I lost a key.
An important key.
I panicked and began a desperate search.
First, I looked in the most obvious places, my handbag, pockets, drawers, shelves.
I tried to find a spare one, but nothing.
I took a deep breath and decided to undertake the search more serenely.
The worst that could happen would be having me to call a locksmith.
I invoked my new mantra for this year: everything can be resolved.
Calmly, I retraced my steps from the beginning of the day.
I started looking at unexpected places and corners, and while I did, I found pleasant surprises. As it usually happens, we find treasures while looking for something else.
So, it was.
I found a postcard, in my mother’s handwriting, Bariloche, 1977.

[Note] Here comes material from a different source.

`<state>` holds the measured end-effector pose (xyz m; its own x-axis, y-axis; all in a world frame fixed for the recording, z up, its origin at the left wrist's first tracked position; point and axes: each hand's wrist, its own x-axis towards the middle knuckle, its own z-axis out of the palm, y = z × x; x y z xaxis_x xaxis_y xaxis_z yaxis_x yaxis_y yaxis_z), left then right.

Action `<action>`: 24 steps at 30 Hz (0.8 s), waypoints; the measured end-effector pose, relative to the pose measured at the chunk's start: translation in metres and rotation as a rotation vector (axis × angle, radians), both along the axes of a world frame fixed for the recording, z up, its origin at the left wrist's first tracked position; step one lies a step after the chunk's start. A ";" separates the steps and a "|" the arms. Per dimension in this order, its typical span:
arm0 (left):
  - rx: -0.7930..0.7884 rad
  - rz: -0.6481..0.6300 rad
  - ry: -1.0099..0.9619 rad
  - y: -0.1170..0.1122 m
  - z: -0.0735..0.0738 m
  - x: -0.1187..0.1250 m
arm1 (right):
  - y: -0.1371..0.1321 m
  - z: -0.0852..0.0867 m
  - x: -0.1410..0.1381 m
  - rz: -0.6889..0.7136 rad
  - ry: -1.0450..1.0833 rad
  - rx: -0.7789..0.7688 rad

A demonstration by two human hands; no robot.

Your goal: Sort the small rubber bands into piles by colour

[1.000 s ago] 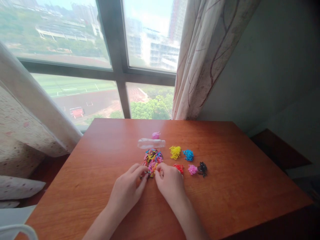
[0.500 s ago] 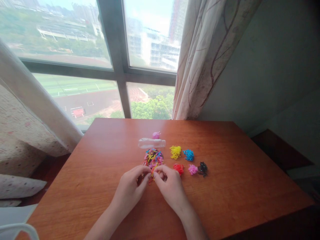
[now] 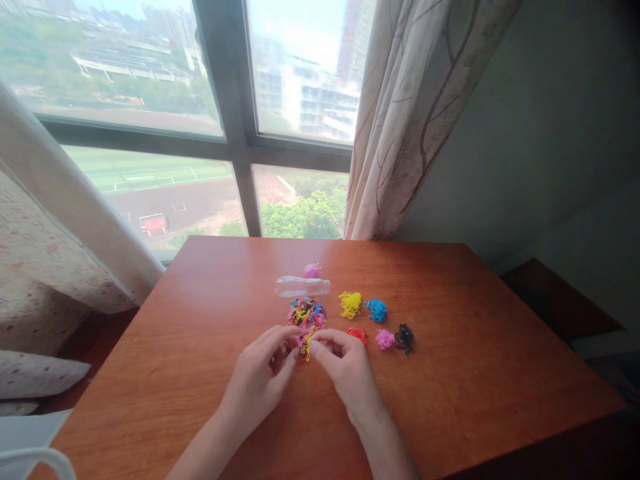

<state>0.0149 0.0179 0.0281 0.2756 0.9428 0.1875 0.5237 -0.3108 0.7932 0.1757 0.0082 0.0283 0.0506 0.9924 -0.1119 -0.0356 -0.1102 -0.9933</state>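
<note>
A pile of mixed-colour rubber bands (image 3: pixel 307 311) lies in the middle of the wooden table, its near end between my two hands. At the pile's left near edge is my left hand (image 3: pixel 263 367), thumb and index finger parted, with a few bands showing by the tips. My right hand (image 3: pixel 345 367) pinches with thumb and index finger at a yellow rubber band (image 3: pixel 309 350) on the pile's near side. Just beyond my right fingers sits a heap of red bands (image 3: pixel 357 335), partly hidden by that hand.
To the right are heaps of yellow bands (image 3: pixel 351 305), blue bands (image 3: pixel 377 310), pink bands (image 3: pixel 385 339) and black bands (image 3: pixel 404 339). Behind the pile lie a clear plastic bottle (image 3: pixel 303 287) and a pink object (image 3: pixel 311 270). The table (image 3: pixel 440 400) meets a window and curtains (image 3: pixel 395 133).
My fingertips have come apart, uncovering pink and yellow bands between them. The right hand has shifted slightly to the right, and the left thumb has parted from its index finger.
</note>
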 end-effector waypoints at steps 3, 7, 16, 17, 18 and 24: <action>-0.055 -0.100 -0.075 -0.002 0.007 0.006 | 0.001 0.000 -0.003 -0.040 0.098 -0.030; -0.085 -0.115 -0.095 -0.002 0.009 0.010 | 0.000 0.000 -0.006 -0.047 0.149 -0.060; 0.012 -0.075 0.079 0.000 -0.001 0.005 | 0.014 0.006 0.039 -0.171 -0.438 0.111; 0.025 -0.081 0.103 -0.001 -0.003 0.004 | 0.020 0.009 0.048 -0.189 -0.591 0.130; 0.035 -0.087 0.129 -0.001 -0.004 0.004 | 0.027 0.012 0.056 -0.189 -0.745 0.133; 0.060 -0.107 0.366 -0.002 -0.009 0.002 | 0.057 0.022 0.074 -0.084 -1.295 0.032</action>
<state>0.0170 0.0156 0.0186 0.4310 0.8953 0.1128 0.7306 -0.4196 0.5387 0.2496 0.0652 0.0498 0.1653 0.9822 0.0889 0.9411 -0.1301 -0.3122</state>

The “Romancero Gitano” (Gypsy Ballads) by García Lorca, who brought me the verse of… the lanterns went out and the crickets were lit…
A cigarette from the love of my life, hidden at the bottom of a shelf, perhaps from the time when he tried, unsuccessfully, to quit.
For a moment I forgot about the key and let myself be carried away by the pleasure of the search.
I filled my hands with the dust of memories.
This is how I found a lost earring, a South African coin, a bone-shaped cookie from my grumpy but beloved dog, Sancho, my four-legged knight.
Suddenly the lost key appeared, there it was, laughing, on the entrance table. The truth is that I did not feel much joy finding my key and a reminder of my lack of attention.
The adventure of the search had been much more fascinating to me than the finding.
There I was, sitting on the floor, plethoric, with my hands full of dust, an old postcard, a poem, an earring, a coin with the aroma of baobabs, lions and elephants, memories of my dear pet, an unsmoked cigarette, and that other key.